Czerwinski has also been helping Microsoft design alternatives to current software products to allow workers to stay on task for longer periods, even as onscreen interruptions arrive. In next-generation systems, which Microsoft’s competitors are pursuing as well, interruptions are designed to be less intrusive–nothing flashes, pops up or makes a noise–and the alerts appear on the periphery of a screen that’s larger than today’s standards so that workers stay centered on their main task. The key, she says, is for an incoming message to provide just enough information for the worker to judge whether to grab it or ignore it until later. “We found that it’s more calming to give them subtle alerts that aren’t intrusive and which, should you glance at them, let you know whether you need to worry,” she says.
U.C. Irvine’s Mark also thinks improved technology will help, but she points to low-tech solutions as well. Some companies, she notes, give employees DO NOT INTERRUPT screens to put over their cubicles or establish quiet times when it’s not permissible to bother a colleague. In some offices, she says, “workers wear colored hats to signify when they do and do not want to be interrupted.” Another simple trick, suggests Spira, is to leave more explicit instructions on e-mail “away messages” and answering machines about how and when you prefer to be interrupted.
But to truly take control of our productivity, we also have to stop fooling ourselves about our capacities to juggle. We have to resist the “it will only take a second” impulse to read an e-mail, check a stock price or chat with a colleague in the middle of a demanding assignment. At the same time, we have to stop pretending that we are machines that can endlessly process tasks without a break. There’s a reason that research shows the No. 1 work interruption is not an electronic signal but rather a human being stopping by. It’s the same reason a personal call feels welcome even when you are superbusy.
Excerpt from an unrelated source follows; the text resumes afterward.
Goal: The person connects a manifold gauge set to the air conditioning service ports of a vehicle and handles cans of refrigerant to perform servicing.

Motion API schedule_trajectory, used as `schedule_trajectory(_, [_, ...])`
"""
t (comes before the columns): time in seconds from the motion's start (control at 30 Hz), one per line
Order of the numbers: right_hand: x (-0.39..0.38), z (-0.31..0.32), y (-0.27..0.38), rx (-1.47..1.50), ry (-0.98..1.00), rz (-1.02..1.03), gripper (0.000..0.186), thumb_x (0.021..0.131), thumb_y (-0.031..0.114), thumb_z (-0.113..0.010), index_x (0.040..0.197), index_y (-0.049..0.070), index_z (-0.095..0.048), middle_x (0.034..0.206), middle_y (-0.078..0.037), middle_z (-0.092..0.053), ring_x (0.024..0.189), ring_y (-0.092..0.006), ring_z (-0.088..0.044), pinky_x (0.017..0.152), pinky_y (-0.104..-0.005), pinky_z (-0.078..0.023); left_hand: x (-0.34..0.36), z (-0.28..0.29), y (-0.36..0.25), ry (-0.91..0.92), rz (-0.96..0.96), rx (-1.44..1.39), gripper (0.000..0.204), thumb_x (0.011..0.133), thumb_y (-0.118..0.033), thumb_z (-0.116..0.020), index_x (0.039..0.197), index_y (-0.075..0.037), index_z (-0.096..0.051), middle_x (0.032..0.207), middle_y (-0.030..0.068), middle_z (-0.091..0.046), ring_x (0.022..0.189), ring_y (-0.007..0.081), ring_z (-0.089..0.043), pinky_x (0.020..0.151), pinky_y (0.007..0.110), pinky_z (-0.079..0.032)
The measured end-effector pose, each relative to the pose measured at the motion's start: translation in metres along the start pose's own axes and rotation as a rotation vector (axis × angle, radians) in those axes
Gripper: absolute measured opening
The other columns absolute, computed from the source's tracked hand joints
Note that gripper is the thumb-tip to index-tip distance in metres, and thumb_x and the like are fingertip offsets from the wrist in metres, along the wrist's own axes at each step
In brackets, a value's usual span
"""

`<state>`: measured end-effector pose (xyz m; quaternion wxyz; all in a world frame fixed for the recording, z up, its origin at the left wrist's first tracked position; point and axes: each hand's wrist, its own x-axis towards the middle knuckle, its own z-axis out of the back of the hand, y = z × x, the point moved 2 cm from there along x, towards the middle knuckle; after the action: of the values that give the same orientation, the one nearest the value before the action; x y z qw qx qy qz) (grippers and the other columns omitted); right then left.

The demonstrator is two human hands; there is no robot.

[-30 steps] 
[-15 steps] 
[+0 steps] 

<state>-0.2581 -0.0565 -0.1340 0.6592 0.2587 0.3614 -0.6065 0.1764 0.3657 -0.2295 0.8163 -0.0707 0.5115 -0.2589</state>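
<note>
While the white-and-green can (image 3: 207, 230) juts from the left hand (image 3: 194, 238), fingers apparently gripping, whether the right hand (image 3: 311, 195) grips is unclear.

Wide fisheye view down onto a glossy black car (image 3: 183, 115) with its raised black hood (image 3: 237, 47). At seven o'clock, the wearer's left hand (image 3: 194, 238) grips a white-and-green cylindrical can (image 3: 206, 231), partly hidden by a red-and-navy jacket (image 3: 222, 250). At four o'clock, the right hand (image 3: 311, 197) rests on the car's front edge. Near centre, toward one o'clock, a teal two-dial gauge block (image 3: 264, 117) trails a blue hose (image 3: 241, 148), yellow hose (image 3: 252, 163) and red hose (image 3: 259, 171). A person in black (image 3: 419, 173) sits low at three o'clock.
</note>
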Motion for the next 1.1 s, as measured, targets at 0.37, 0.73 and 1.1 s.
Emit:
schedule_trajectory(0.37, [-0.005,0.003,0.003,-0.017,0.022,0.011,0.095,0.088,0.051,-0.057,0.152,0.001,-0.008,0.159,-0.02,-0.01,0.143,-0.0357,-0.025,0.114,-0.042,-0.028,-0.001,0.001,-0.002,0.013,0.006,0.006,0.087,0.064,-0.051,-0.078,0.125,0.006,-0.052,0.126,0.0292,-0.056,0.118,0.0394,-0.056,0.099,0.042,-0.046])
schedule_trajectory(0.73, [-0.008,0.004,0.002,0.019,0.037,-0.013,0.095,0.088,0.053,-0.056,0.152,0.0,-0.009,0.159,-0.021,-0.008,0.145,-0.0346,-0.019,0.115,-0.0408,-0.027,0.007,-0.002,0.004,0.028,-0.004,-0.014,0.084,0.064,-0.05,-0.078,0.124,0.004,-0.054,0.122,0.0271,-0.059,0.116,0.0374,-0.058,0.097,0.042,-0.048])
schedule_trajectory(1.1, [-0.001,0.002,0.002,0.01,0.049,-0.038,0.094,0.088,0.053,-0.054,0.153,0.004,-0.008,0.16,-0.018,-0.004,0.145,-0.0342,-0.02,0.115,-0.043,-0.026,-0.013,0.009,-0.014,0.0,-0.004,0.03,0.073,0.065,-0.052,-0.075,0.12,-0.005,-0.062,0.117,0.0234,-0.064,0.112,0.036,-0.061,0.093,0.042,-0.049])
We are social creatures, and to do our best work, we need to set aside time in the workday to connect with others–and also to break free from our checklist and just think.
Psychiatrist Hallowell offers some basic solutions to multitasking mania in a book to be published in April, titled CrazyBusy: Overstretched, Overbooked and About to Snap–Strategies for Coping in a World Gone ADD. Among his suggestions: prioritize ruthlessly (“Cultivate the lilies, or the things that fulfill you,” he says, “and cut the leeches, those that deplete you”), allot 30 minutes a day for thinking, relaxing or meditating, and get significant doses of what he calls vitamin C–the live connection to other people. “As much as we are connected electronically, we have disconnected interpersonally,” he says. Compulsive screen sucking, he suggests, may actually be a symptom of vitamin-C deficiency. To perform your best, maintain your individual creativity and avoid the pitfalls of ADT, he insists, “you want to have some face-to-face moments of closeness.” And when you do, turn off that blinking BlackBerry.